Many private businesses that used to be run by Bnp leaders or their wards – like the wireless telephone operators – remain closed for the last seven years or so although the burgeoning sector had been offering quality services. The closure of the operators put their subscribers – tens of thousands of them – in peril as they have not got back the money they invested to buy wireless telephone sets and take their connections.
There is little avenue of jobs for wards of Bnp people in new private banks and companies set up during the last seven years. ‘You do Bnp, why you have come to us for job,’ is the familiar reply they get from most new breed of employers. In government and semi-government offices where some meritorious candidates manage to cross the hurdle of written tests are screened out at the viva-voce by putting searching questions to ascertain if they are from opposition political orientations before being shown the exit, the allegations say.
Having a share of business offered in the form of government contracts for construction or supply works is a forbidden domain for the Bnp youths.
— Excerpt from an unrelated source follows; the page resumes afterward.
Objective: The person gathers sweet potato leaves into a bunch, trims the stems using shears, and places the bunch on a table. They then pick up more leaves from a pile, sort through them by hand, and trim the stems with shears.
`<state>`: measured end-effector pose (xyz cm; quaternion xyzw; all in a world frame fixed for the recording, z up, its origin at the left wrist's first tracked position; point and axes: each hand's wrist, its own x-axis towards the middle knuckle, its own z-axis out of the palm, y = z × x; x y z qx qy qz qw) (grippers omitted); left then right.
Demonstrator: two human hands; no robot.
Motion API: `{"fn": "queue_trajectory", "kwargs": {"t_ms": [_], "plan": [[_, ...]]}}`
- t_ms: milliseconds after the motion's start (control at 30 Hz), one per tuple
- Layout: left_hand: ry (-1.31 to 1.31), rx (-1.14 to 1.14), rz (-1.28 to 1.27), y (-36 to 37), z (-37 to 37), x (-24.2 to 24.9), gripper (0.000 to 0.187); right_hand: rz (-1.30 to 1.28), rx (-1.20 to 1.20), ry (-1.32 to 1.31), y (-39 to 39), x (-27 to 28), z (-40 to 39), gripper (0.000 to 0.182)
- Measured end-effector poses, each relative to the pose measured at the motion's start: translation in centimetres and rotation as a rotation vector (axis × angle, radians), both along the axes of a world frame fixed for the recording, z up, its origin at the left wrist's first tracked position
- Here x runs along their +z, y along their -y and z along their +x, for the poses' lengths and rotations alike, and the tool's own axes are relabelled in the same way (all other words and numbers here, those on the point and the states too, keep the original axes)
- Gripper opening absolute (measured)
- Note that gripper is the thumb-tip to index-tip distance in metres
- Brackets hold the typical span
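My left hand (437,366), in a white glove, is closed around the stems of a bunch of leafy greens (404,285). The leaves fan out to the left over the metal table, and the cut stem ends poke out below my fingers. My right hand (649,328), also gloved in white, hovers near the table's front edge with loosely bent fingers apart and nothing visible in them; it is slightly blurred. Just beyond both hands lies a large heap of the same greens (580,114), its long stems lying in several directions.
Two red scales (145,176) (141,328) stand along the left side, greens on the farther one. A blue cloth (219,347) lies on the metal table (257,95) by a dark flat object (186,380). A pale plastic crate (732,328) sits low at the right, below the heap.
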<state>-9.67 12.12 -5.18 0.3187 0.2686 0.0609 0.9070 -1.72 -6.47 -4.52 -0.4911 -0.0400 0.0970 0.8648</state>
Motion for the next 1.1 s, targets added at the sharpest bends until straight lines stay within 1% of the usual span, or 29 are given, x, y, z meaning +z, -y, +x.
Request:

Where from space for the opposition business people would come as members of the pro-government student and youth bodies fight each other for those bids even with fire arms?
If one accepts this account of the state of things; workers and supporters of the Bnp and its allies have for all practical purposes been turned into second class citizens. The post-2001 electoral disturbances had even prompted Bangladesh’s development partners to call a special meeting in Washington DC to assess the situation. Has the Bnp and its allies succeeded to attract attention sufficient enough to the political vendetta that it has faced.
Bnp Chairperson Begum Khleda Zia – in addition of the dozens of cases – now faces the twin challenge of taking her workers and supporters away from the targets of the political and other forces that are active not only for their annihilation but also elimination of the party itself as a political force. She and her party/alliance colleague have also to ensure that their political supporters and sympathisers are not screend out of jobs- government or private. Political fight to regain power can be organised and sustained only after the security and safety of life and property, equal right an oportunity to have education, jobs and to pursue business are restored.
Bnp should pursue its own refreshed agenda, without being provoked, but invariably responding to polemics to keep the people informed of their stands on newer political campaign attacks to face political foes politically. Not a single campaign attack should go unaddressed to keep those in check on media campaign. Side by side it should pursue its political goals as solid rocks on which there should be no intra-party grumbling. So the responsibility on the shoulder of Khaleda is great indeed. It should not be a overstatement that survival and success of the Bnp would also be a yardstick of the survival and success of democracy in the country.